Instructions to follow: Every line of the following records that includes "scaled" should be copied.

Records for the task:

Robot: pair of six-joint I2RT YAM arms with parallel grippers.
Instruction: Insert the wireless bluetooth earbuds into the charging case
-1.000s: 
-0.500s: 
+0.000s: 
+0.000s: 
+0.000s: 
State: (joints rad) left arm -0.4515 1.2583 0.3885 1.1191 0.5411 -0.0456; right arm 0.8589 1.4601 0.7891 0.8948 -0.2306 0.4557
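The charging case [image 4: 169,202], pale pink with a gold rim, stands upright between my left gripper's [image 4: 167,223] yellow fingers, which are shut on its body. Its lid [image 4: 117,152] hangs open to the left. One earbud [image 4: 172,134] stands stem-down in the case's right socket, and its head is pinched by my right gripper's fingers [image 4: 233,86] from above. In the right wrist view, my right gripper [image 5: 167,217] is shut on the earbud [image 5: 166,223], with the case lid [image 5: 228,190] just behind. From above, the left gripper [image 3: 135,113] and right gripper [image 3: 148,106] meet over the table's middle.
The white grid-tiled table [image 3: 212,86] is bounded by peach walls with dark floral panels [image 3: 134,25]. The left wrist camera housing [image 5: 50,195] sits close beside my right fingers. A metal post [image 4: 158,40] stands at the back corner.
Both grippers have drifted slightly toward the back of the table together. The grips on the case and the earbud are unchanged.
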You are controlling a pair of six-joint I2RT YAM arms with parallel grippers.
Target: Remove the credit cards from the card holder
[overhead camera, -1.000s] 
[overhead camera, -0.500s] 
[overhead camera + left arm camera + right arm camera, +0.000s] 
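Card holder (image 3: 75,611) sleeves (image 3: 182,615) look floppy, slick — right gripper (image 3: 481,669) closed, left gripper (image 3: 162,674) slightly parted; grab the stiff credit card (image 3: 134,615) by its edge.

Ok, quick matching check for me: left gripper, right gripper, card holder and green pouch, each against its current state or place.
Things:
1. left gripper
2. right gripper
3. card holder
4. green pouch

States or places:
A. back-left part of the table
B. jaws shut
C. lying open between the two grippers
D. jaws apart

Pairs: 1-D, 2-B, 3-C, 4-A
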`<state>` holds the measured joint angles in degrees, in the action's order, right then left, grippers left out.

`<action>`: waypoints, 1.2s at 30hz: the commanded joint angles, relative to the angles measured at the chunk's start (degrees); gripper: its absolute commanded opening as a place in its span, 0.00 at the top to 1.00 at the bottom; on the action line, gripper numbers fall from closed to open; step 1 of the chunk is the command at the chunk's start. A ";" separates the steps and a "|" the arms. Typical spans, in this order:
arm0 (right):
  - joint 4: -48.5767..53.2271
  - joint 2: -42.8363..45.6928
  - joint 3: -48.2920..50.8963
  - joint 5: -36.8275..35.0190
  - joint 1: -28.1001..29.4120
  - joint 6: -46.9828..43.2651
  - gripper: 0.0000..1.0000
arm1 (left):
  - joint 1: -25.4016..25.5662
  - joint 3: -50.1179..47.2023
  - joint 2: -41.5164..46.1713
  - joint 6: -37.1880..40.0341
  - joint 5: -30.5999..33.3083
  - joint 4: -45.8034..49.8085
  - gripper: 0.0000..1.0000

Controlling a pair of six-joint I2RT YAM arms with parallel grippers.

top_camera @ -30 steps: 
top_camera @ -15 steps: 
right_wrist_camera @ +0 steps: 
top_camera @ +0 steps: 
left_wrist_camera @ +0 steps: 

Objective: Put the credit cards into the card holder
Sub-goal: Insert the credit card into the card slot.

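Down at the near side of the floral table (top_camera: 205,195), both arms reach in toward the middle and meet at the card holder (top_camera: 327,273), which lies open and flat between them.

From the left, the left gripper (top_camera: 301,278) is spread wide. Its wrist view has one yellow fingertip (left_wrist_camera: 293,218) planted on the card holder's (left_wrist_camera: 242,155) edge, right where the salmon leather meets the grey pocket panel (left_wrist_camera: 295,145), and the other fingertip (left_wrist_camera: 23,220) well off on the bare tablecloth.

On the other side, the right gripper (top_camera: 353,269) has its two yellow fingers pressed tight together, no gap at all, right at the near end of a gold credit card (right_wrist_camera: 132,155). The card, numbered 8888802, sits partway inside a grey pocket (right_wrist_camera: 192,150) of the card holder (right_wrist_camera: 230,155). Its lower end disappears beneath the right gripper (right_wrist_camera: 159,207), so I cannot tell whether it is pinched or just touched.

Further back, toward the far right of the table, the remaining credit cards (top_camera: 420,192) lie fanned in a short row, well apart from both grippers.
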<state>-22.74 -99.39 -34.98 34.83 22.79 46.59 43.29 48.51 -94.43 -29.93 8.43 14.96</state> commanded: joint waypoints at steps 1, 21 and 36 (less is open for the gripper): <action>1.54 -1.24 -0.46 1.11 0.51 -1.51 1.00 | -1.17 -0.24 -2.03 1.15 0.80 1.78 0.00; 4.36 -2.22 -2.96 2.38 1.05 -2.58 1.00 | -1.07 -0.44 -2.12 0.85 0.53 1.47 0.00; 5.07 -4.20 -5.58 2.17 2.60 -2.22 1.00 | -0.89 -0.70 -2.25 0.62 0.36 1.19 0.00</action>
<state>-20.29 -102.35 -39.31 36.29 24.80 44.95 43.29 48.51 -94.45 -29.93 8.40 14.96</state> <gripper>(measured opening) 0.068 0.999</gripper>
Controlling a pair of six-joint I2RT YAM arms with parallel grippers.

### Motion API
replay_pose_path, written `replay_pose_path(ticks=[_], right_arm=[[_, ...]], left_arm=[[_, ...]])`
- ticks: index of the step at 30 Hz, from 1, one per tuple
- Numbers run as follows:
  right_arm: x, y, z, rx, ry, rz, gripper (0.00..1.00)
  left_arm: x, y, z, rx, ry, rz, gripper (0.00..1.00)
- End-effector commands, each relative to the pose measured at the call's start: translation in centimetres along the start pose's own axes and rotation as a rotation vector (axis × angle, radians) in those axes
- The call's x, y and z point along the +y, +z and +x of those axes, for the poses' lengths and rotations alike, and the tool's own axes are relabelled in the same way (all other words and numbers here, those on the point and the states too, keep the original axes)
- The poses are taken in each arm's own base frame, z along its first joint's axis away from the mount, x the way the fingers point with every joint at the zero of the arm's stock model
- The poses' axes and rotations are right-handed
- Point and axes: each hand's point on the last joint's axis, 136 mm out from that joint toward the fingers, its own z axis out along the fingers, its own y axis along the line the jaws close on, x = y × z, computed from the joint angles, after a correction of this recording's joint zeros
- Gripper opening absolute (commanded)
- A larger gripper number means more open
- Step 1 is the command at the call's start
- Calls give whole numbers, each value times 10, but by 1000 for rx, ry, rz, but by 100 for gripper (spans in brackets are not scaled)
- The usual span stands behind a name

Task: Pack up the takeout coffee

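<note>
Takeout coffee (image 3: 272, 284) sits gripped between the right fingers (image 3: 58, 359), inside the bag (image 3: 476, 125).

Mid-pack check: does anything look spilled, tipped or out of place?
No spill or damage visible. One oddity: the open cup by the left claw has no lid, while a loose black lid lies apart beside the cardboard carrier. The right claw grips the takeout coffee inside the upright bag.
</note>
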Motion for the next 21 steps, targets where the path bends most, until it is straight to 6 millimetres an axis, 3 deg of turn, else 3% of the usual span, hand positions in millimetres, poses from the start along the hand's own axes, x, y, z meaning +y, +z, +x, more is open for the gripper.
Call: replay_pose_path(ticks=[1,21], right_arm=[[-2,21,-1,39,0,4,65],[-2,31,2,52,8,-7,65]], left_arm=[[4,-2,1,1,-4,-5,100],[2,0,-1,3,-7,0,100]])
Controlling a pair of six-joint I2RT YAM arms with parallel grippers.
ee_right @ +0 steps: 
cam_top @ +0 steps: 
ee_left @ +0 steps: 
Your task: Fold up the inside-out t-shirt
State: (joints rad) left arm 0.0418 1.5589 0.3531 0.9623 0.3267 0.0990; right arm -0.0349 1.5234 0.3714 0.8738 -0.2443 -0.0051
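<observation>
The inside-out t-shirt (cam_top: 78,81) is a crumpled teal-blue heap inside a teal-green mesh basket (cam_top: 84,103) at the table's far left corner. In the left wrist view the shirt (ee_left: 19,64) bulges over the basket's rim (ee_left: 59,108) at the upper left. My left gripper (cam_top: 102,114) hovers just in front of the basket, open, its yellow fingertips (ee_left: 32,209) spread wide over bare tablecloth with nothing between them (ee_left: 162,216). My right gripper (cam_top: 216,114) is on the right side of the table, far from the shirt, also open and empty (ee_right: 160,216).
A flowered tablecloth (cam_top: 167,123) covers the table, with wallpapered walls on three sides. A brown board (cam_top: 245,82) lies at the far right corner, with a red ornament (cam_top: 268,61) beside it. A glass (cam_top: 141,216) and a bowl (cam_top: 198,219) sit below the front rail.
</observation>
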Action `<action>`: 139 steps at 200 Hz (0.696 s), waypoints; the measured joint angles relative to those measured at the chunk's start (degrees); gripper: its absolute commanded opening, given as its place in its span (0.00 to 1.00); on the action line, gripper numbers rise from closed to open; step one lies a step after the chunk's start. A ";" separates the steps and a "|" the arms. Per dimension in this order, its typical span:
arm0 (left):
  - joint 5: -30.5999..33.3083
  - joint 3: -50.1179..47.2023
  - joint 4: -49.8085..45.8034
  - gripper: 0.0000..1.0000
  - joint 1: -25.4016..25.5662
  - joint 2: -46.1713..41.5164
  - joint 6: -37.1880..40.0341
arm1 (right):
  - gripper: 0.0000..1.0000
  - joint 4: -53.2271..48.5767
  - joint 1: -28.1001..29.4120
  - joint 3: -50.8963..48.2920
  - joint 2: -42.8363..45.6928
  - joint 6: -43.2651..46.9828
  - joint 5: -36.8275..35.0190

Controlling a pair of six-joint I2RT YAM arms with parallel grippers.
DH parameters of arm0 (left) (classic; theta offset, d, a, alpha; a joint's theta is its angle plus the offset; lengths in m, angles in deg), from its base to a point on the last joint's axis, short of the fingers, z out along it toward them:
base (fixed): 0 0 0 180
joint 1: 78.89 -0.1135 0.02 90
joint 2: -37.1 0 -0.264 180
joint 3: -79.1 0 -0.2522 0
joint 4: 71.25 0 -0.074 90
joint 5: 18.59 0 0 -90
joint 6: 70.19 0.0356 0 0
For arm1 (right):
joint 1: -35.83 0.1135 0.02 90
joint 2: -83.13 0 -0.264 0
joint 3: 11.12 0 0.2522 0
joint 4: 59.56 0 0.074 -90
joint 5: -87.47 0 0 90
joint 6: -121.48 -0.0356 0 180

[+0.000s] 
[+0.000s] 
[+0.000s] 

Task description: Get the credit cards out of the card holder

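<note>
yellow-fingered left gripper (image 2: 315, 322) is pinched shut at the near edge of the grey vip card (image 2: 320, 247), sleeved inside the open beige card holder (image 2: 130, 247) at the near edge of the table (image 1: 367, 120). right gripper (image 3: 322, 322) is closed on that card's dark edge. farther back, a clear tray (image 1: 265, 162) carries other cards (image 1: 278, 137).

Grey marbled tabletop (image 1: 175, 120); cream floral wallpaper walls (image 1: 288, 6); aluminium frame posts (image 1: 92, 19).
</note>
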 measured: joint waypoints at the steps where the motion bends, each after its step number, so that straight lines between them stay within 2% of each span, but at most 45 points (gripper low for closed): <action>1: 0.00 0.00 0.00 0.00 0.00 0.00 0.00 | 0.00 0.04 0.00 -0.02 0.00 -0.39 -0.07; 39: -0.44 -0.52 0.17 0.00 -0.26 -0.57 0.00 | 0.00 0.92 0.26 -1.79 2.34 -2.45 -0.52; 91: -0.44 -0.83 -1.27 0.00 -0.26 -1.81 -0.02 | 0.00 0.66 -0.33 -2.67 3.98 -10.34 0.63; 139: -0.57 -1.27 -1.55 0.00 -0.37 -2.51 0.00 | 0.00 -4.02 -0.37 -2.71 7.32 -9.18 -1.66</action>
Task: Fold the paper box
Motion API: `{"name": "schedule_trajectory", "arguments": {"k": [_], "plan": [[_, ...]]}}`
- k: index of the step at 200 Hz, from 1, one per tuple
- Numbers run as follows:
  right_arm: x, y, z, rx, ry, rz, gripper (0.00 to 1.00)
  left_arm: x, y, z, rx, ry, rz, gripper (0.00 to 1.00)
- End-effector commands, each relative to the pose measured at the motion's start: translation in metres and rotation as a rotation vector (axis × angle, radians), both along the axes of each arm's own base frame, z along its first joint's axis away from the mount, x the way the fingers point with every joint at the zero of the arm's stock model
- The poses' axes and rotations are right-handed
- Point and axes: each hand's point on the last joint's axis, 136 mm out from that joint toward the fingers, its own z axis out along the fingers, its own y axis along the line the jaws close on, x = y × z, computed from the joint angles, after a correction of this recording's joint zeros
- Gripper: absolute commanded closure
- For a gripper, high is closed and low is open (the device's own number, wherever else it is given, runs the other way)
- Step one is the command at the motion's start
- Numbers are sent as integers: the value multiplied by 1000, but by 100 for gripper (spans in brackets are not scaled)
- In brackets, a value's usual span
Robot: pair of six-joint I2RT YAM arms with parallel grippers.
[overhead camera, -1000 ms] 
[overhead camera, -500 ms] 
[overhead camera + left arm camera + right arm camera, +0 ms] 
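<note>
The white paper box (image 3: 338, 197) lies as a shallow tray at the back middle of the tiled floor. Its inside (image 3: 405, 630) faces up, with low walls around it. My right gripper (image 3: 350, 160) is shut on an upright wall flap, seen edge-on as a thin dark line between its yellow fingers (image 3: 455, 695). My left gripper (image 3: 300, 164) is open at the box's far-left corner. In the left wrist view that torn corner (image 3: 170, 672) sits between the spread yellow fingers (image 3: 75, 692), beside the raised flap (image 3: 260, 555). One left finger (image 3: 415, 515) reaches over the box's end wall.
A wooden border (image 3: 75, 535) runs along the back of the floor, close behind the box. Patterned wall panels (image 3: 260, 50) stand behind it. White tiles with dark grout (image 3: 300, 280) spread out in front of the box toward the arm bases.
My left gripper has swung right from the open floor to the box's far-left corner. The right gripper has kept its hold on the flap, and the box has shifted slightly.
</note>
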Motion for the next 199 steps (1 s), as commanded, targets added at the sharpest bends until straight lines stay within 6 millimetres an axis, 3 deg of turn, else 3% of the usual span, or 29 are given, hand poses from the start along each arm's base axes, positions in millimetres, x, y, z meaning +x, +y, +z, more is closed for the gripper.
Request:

Exercise answer:
- Calls give whole numbers, each value times 10, but by 1000 for rx, ry, rz, but by 100 for gripper (spans in brackets are not scaled)
- Numbers are sent as integers: the value multiplied by 1000, but by 100 for gripper (spans in brackets are not scaled)

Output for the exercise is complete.